## Aim of the task
Scan the lines below and report each one containing "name" by copying it.

## Supplied information
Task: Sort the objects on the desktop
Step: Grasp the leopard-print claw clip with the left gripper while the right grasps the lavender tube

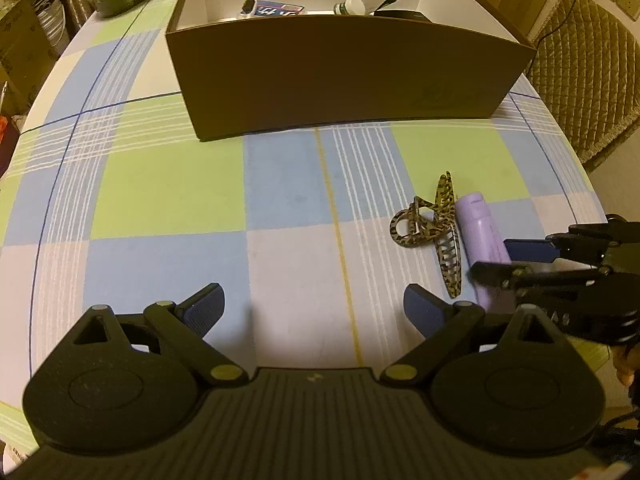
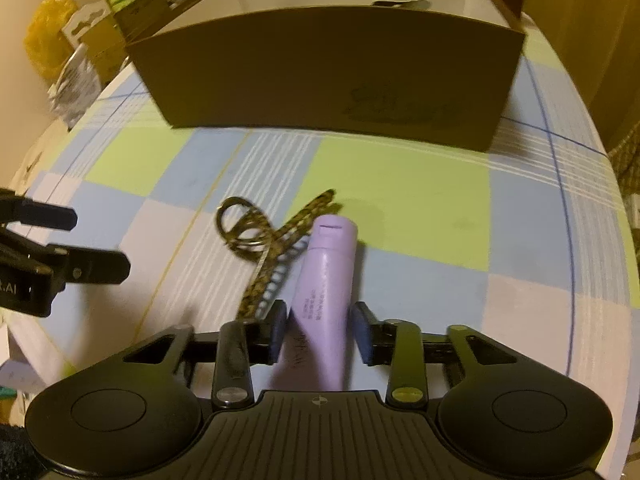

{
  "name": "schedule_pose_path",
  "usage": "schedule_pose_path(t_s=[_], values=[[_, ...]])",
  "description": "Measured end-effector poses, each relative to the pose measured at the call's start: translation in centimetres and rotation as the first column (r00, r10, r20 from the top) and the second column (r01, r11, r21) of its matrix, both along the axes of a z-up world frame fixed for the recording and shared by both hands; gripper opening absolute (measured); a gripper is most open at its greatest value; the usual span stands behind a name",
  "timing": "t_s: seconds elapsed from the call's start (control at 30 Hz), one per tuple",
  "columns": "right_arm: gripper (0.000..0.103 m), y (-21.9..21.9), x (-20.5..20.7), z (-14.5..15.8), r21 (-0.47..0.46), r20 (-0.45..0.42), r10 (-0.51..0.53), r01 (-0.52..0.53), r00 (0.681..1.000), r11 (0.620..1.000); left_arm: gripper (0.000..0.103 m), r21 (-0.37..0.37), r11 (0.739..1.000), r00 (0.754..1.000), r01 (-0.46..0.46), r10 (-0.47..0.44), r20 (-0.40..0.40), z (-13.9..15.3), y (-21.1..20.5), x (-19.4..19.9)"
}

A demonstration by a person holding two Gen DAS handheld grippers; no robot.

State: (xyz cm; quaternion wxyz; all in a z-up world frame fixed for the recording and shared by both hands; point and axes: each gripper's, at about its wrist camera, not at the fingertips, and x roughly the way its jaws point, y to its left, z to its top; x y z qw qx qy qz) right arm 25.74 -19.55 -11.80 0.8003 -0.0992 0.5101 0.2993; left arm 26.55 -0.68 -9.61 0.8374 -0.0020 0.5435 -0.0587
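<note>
A lilac tube point(image 2: 324, 292) lies on the checked tablecloth, beside a leopard-print hair claw point(image 2: 266, 248). My right gripper point(image 2: 320, 330) straddles the tube's near end, its blue pads point(image 2: 362, 332) close on both sides, the right one with a small gap. In the left wrist view the tube point(image 1: 478, 236) and the claw point(image 1: 434, 232) lie at the right, with the right gripper point(image 1: 496, 258) over the tube. My left gripper point(image 1: 312, 308) is open and empty above the cloth. A brown cardboard box point(image 1: 344, 76) stands behind, holding several items.
A padded chair point(image 1: 588, 80) stands at the table's right edge. Boxes and bags point(image 2: 76, 52) crowd the far left. The table edge curves close on both sides.
</note>
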Motion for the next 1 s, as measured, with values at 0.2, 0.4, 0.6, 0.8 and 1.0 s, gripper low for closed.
schedule_pose_path(t_s=[0.2, 0.4, 0.6, 0.8, 1.0], values=[[0.031, -1.9, 1.3, 0.2, 0.003, 0.009, -0.075, 0.075, 0.997, 0.997, 0.094, -0.014, 0.999, 0.999, 0.042, -0.042, -0.001, -0.4, -0.9, 0.8], [0.031, -3.6, 2.4, 0.2, 0.004, 0.014, -0.130, 0.130, 0.991, 0.992, 0.094, -0.032, 0.994, 0.994, 0.109, -0.109, 0.012, -0.8, -2.6, 1.9], [0.031, -5.1, 2.6, 0.2, 0.005, 0.018, -0.165, 0.165, 0.986, 0.986, 0.094, -0.051, 0.983, 0.984, 0.178, -0.177, 0.030, -1.3, -4.7, 3.3], [0.031, -6.6, 2.9, 0.4, -0.001, 0.024, -0.208, 0.208, 0.978, 0.978, 0.086, -0.038, 0.968, 0.969, 0.246, -0.245, 0.033, -2.6, -7.1, 4.7], [0.031, -7.6, 3.1, 0.4, 0.009, 0.017, -0.232, 0.232, 0.973, 0.973, 0.072, -0.015, 0.956, 0.956, 0.292, -0.291, 0.017, -4.0, -8.8, 5.9]])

## Answer area
  "name": "schedule_pose_path",
  "description": "Measured end-effector poses, each relative to the pose measured at the call's start: translation in centimetres and rotation as the first column (r00, r10, r20 from the top) and the second column (r01, r11, r21) of its matrix, both along the axes of a z-up world frame fixed for the recording and shared by both hands; gripper opening absolute (measured); a gripper is most open at its greatest value; the usual span stands behind a name",

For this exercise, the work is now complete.